Yet another dream of nestling in the
bole of a tree, armed and wary. But this
one felt a little more peaceful than most, the wariness more of a routine than
anything.
As a little girl, so small that I had
to reach up for doorknobs, I used to go with my family sometimes to Palomar
Mountain. A motherly oak tree near the
observatory had its bole so close to its roots that even I could climb into
it. And there I would sit for hours at a
time, tuning in to the tree, listening in ways that don't need ears, while my
family marveled that anything could keep me so still. She taught me much, that tree, that I can
never put into words, no matter how I hone the craft of language.
Why armed? Why do my dreams of nestling in trees so
often show me armed? Perhaps because
everything in this society menaces the ability to tune in to trees and all the
natural order, that I need these reminders to protect that part of me, that
it's worth risking everything to keep.
I wrote the scene braided from Kiril's,
Reno's, and Lufti's thoughts.

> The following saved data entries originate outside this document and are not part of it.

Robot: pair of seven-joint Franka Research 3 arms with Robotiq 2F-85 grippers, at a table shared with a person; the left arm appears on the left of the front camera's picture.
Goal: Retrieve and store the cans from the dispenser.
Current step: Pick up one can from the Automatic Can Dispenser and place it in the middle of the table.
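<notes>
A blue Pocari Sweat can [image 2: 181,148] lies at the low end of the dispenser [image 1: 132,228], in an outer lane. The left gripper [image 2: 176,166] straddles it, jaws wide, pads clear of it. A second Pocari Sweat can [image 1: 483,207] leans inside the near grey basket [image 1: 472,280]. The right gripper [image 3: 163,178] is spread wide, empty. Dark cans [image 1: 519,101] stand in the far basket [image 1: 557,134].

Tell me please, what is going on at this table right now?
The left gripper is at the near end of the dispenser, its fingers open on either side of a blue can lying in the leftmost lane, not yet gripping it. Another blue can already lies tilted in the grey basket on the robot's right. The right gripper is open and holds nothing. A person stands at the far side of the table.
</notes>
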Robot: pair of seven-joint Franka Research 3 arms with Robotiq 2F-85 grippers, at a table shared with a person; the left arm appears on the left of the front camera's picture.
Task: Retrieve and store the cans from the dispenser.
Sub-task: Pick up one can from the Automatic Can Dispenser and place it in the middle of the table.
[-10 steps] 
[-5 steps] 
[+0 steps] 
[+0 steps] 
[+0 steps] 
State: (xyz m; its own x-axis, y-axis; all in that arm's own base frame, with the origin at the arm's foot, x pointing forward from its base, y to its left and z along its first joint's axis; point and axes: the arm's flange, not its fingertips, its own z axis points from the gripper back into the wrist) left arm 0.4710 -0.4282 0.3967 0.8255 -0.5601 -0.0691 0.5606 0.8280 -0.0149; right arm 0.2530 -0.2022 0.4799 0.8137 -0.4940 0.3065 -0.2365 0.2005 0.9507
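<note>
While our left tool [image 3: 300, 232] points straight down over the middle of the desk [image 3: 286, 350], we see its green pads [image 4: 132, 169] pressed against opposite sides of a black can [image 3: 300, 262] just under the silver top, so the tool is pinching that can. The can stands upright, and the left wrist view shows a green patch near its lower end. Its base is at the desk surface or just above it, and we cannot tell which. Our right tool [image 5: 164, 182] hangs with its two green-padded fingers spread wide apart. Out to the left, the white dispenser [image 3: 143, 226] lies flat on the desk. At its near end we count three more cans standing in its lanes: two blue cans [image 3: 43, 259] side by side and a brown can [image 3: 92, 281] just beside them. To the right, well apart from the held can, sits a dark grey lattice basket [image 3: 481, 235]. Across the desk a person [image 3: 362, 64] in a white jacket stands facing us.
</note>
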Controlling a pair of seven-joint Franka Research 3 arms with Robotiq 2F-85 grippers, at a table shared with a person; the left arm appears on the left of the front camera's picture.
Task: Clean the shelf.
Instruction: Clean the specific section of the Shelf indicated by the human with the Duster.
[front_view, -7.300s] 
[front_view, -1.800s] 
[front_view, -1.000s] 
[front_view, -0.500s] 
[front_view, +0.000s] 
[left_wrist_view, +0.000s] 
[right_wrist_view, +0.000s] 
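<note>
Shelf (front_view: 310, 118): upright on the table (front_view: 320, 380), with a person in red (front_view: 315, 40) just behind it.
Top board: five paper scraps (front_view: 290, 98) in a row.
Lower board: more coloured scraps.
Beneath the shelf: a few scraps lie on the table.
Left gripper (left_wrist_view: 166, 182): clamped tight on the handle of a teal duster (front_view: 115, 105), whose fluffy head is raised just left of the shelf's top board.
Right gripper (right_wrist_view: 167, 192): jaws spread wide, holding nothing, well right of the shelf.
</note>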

And scenes
in Toulin, too, as well as the dying rebel's scenes, although I tapped into a
dream of a much more serene journey into evening woods.

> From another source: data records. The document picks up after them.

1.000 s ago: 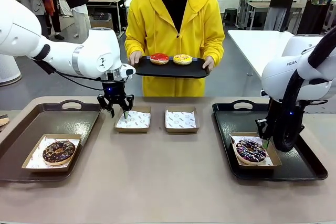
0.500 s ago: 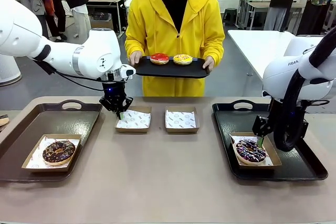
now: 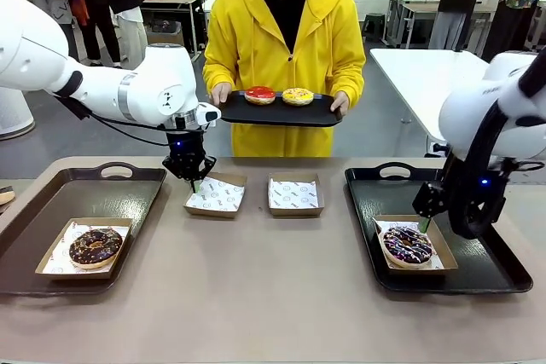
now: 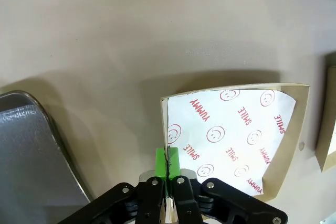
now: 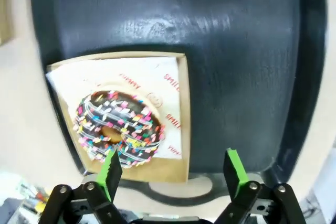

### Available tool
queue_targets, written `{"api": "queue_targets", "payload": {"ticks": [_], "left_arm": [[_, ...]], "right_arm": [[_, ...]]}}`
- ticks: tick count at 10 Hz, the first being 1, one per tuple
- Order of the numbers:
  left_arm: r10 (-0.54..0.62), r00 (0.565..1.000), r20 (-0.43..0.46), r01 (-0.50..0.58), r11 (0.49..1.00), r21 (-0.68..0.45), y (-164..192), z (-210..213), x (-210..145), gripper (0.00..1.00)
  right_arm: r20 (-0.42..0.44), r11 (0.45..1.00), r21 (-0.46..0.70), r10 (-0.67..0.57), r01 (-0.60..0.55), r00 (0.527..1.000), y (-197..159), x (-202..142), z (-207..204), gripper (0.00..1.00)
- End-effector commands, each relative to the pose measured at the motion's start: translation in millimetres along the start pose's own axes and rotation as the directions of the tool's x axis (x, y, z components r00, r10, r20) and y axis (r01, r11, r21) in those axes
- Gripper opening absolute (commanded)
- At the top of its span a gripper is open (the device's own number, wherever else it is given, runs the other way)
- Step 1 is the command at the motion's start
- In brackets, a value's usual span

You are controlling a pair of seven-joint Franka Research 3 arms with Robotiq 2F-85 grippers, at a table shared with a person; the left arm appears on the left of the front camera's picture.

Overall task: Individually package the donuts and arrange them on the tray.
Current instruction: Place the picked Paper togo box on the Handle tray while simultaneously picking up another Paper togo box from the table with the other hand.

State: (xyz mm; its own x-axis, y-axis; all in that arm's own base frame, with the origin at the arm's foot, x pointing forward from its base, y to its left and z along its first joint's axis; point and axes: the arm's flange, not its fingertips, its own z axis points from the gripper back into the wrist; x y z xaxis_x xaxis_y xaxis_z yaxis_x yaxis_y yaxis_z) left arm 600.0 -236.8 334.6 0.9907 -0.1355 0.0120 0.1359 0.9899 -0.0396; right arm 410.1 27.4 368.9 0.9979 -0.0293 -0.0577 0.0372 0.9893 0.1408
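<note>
A chocolate-iced donut (image 3: pixel 95 246) lies in a paper-lined box on the left tray (image 3: pixel 51 198). On the right tray (image 3: pixel 495 272) a dark donut with coloured sprinkles (image 3: pixel 407 245) (image 5: pixel 119 128) lies in its box. My right gripper (image 3: pixel 426 212) (image 5: pixel 170 163) hovers open just above that box's far edge, touching nothing. My left gripper (image 3: pixel 193 183) (image 4: pixel 167 162) is shut on the near-left wall of an empty paper-lined box (image 3: pixel 215 195) (image 4: pixel 233 135) at mid-table. The person holds a black tray (image 3: pixel 277 113) carrying a red-iced donut (image 3: pixel 259 95) and a yellow-iced donut (image 3: pixel 297 95).
A second empty lined box (image 3: pixel 294 194) stands to the right of the held one, its edge showing in the left wrist view (image 4: pixel 328 129). The left tray's rim (image 4: pixel 31 145) lies close beside my left gripper. The near half of the table is bare.
My left gripper's fingers came down and shut on the empty box's wall. My right gripper opened wide and lifted slightly up and to the right, off the sprinkled donut's box.
</note>
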Motion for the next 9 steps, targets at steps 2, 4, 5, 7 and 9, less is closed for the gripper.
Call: {"api": "queue_targets", "payload": {"ticks": [2, 4, 5, 7, 9], "left_arm": [[-0.012, 1.0, -0.004, 0.012, 1.0, 0.007, -9.5, 45.6, -2.5, 0.0], [-0.02, 1.0, 0.023, 0.02, 1.0, 0.013, -17.9, 78.3, -0.6, 0.0], [-0.02, 0.999, 0.037, 0.02, 1.0, 0.017, -22.3, 93.8, 1.1, 0.0], [-0.02, 0.997, 0.07, 0.018, 1.0, 0.021, -31.1, 121.1, 3.1, 0.0], [-0.004, 0.996, 0.095, 0.001, 1.0, 0.03, -37.8, 146.6, 8.7, 0.0]], "right_arm": [[0.078, 0.918, 0.381, 0.088, -0.111, 0.993, -61.3, -41.5, 60.7, 1.0], [0.149, 0.794, 0.595, 0.041, -0.123, 0.988, -115.6, -58.0, 96.2, 1.0], [0.176, 0.731, 0.676, -0.034, -0.095, 0.984, -143.3, -61.5, 107.6, 1.0], [0.172, 0.591, 0.804, -0.115, -0.072, 0.978, -191.9, -66.1, 113.7, 1.0], [0.16, 0.497, 0.865, -0.145, -0.068, 0.976, -228.4, -75.2, 101.8, 1.0]]}}
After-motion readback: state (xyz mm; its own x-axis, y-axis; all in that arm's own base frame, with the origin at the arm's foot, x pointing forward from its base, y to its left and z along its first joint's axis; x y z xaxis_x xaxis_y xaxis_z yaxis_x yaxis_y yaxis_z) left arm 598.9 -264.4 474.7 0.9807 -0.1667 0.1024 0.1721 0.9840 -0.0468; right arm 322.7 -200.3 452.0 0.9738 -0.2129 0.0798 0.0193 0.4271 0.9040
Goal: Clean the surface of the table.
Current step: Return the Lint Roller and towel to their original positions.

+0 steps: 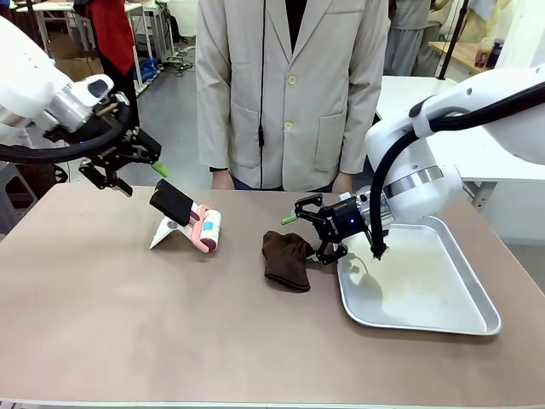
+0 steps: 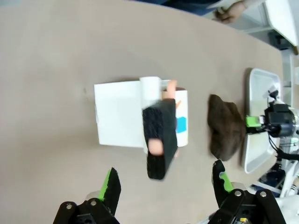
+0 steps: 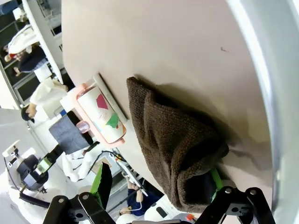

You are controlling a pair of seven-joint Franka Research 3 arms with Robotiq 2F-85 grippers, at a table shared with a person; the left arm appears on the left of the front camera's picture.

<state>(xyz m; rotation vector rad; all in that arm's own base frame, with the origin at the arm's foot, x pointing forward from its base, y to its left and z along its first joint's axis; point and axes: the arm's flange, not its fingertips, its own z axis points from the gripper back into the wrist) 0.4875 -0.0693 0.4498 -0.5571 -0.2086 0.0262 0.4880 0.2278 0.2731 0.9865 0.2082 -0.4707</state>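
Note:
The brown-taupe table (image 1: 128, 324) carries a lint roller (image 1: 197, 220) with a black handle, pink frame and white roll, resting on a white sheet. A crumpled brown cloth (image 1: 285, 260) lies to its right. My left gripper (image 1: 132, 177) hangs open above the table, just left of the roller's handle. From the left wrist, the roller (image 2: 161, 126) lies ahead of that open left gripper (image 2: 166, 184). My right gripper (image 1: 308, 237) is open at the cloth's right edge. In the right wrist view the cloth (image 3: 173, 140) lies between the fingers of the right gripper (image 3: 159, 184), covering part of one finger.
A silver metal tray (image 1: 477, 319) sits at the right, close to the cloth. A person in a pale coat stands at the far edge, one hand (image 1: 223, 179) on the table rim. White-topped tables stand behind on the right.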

I dreamed of the bitter woman's mostly-empty
hospitality bureau, down to the old, expired stamp, and of contemptuously
leaving a pocket-knife in it–and then spiraling down into woozy, edgy sickness
that led to waking up. On waking it
seemed to obviously fit with some telepathic overlay of Lufti's ride, so I had
no problem figuring out where to put it in the story.
I seem to recall having seen that empty
drawer with the old stamp in waking life, too, I think in Grandma's house, but
it's hard to imagine any drawer in her home or mine not stuffed with
things. Having barely survived the Great
Depression, Grandma was something of a hoarder, and taught me similar habits
that I'm struggling to break. I think
the drawer had just been cleaned out.
Yet the waking and the dreaming
memories don't match in emotion. Grandma
was as generous as the Bitter Woman was stingy—having nearly starved to death,
herself, she could not bear the thought of anyone doing without (unlike a
friend's father, who responded to the same trauma by having his own separate refrigerator
from the rest of the family's and once savagely beat his son for "stealing" a
banana from his personal cache.) The
waking-life drawer felt like a fresh start, but the one in the dream, in a
furnishing clearly intended for hospitality, felt mean.

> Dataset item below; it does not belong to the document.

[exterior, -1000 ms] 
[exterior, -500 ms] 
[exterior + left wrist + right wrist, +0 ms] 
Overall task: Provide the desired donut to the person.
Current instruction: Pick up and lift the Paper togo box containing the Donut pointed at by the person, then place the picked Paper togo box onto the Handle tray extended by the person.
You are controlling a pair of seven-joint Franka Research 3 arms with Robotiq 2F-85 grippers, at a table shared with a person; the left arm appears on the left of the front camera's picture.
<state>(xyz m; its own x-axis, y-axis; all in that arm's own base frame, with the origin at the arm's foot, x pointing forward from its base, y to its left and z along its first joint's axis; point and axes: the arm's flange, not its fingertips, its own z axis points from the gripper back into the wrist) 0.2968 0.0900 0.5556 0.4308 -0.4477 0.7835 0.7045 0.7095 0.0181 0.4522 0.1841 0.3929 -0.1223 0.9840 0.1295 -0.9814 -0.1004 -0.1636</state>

Grandma's hoarding was never mean. She never threw anything away, but she gave
away much. She kept it all just in case
anybody might need it. You had to be
careful what you said about anything in her house, or she'd give it to you.
Could the lack of generosity be
mine? Am I sometimes empty of all but
feelings stamped out of date? Whatever
my anger over the past, I must never forget the generosity that accompanied
everything, that it was never all bad, that Grandma and my family tried their
best to be good people, and truly did love.
Their hospitality was never empty!
The main thing I remember about the
dream of Kiril and Luft's reunion is threatening to smother him if he talked,
my heart pounding in fear to hear myself say it, hoping to never have to follow
through. I had to, in those, days,
silence that which in me could be madness or vision, tell it to only speak with
permission, at the right time and place, lest I smother it altogether—and at
the same time feeling the desperate hope that I might never have to actually do
that. And in fact I never did. Really, that differentiates madness from
vision: conscious guidance.
Again, the main thing I dreamed of
Zofia's scene, at the end, was the hospitality-bureau with the homemade
handkerchiefs in it. This showed the
right way to deal with the past: worn out for its original intent, I should
repurpose it, artfully and patiently, so that it might become a comfort for
others, to wipe away tears or sweat. And
what does this mean? That I can draw
comfort from the things that I have survived because I learned, in the process,
skills that can help others get through.